Rite de communion, démonstration de force ou simple exercice du recours à la légalité, la prestation de M. Sonko au Grand Théâtre a surtout servi de jeter les bases d’une nouvelle posture qui, dorénavant, s’investira à restaurer un nouvel ordre. C’est une erreur que de croire que la sortie du susnommé trahit un penchant tenace d’opposant. En mettant tendancieusement l’accent sur ses déboires avec la Justice, il cherche, non pas à dénigrer la magistrature, mais à raffermir sa légitimité. Par ailleurs, pour avoir la paix, il fait la guerre à la presse traditionnelle. Son agressivité envers cette dernière s’explique par une nette volonté de la contourner afin de communiquer efficacement, sans interférence, avec le Peuple sénégalais.
Joseph Goebbels, un puissant dirigeant du régime nazi, disait ceci : «Celui qui peut régner sur la rue règnera un jour sur l’Etat, car toute forme de pouvoir politique et de dictature à ses racines dans la rue.» Les promesses de rupture et de meilleures conditions de vie tarderont certainement à se réaliser. C’est très normal, d’autant plus que leur concrétisation nécessite bien plus que des vœux pieux. Par conséquent, de son impact sur l’opinion en matière d’information et de communication dépendront l’aisance, l’agilité et la force de Pastef au sommet de l’Etat.
A l’esplanade du Ggrand Théâtre de Dakar, Ousmane Sonko a réussi à fixer le cap d’un traitement judiciaire pour le moins rigoureux réservé aux dérapages et aux excès des journalistes et des autres intervenants dans le débat public. Il a raison de le faire si tant est que les Sénégalais attendent de son gouvernement l’assainissement de la scène politico-médiatique. Il y a une différence à faire entre ce qui lui est reproché, à savoir le principal instigateur du climat délétère des dernières années, et sa responsabilité actuelle de mettre fin à la chienlit. Les Var et les rappels sur ses turpitudes n’y feront rien. Politicien, il ne s’avouera coupable ni responsable de rien du tout. Au pouvoir, il ne peut que se révéler agissant, départi de toute lourdeur des aveux et des confessions.
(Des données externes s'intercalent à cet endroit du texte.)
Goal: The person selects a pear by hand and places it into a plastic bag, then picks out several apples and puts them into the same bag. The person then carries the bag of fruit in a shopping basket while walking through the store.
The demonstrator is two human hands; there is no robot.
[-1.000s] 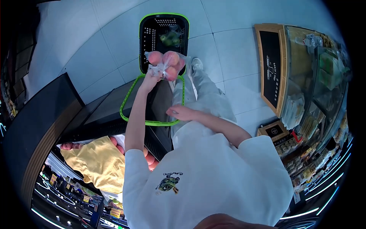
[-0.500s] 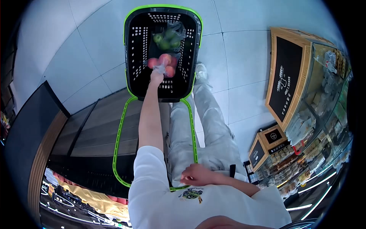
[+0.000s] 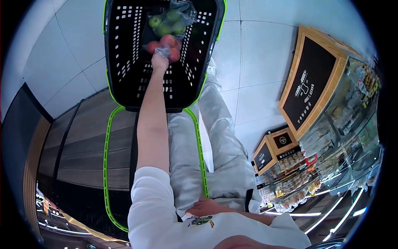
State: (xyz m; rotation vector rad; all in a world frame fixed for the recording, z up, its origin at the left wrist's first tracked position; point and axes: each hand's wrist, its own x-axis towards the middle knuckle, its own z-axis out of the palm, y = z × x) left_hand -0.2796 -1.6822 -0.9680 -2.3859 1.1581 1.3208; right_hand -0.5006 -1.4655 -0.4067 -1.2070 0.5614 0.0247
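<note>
My left hand [image 3: 160,62] reaches down into a black shopping basket [image 3: 124,93] with green trim. It is closed on the gathered top of a clear plastic bag of red apples [image 3: 168,40]. Beyond it in the basket lies another clear bag [image 3: 183,11] with green fruit [image 3: 164,29]. The basket's green handle [image 3: 106,166] is folded out towards my body. My right hand [image 3: 203,206] rests low at my shirt with its fingers curled, over the handle's right side. Whether it grips the handle cannot be seen.
A wood-framed bakery counter [image 3: 313,83] with packaged goods stands on the right. Below it is a smaller wood-framed display [image 3: 273,149]. A dark slatted wooden surface [image 3: 95,145] lies on the left. Pale floor tiles [image 3: 257,54] surround the basket.
The view has shifted, so the basket sits higher, further left and larger. My left hand still holds the apple bag. My right hand now lies lower, partly against my shirt.
</note>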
«Quand le ministre de la Justice m’a envoyé une vidéo incriminant un militant du Pastef, je lui ai demandé de faire son travail convenablement», a dit Ousmane Sonko. Cette anecdote, loin d’être fortuite, s’adresse principalement à ses militants. Elle est destinée à leur faire comprendre qu’aucun d’eux ne bénéficiera d’une quelconque protection en cas d’outrage et de poursuite pénale. En désespoir de cause, le Pastéfien en chef affirme s’être toujours démarqué des insulteurs qui se réclamaient de sa formation politique. Pas sûr que ces derniers eussent compris et intégré à leur juste valeur ses vagues précautions d’usage d’antan, nuageuses mesures préventives. Il faut être dupe pour sous-estimer l’apport significatif des boutefeux du net qui sont parvenus à clouer le bec aux plus peureux et aux très orgueilleux.
Sous l’angle purement politicien, Ousmane Sonko et le Pastef ne peuvent pas laisser entre les mains de leurs adversaires l’arme fatale qui les a conduits au pouvoir. Pour l’avoir pratiqué et réussi, ils savent qu’aucun régime ne peut durablement résister au militantisme agressif et populiste qui s’exerce d’abord via le net et s’exacerbe ensuite en cris de révolte au sein des classes populaires. Quand le patron de Pastef appelle l’opposition au débat d’idées sur les orientations gouvernementales et les politiques publiques, il sait très bien que cela n’opère qu’en direction des nababs, des clercs, des têtes d’œuf, des oisifs et des errants.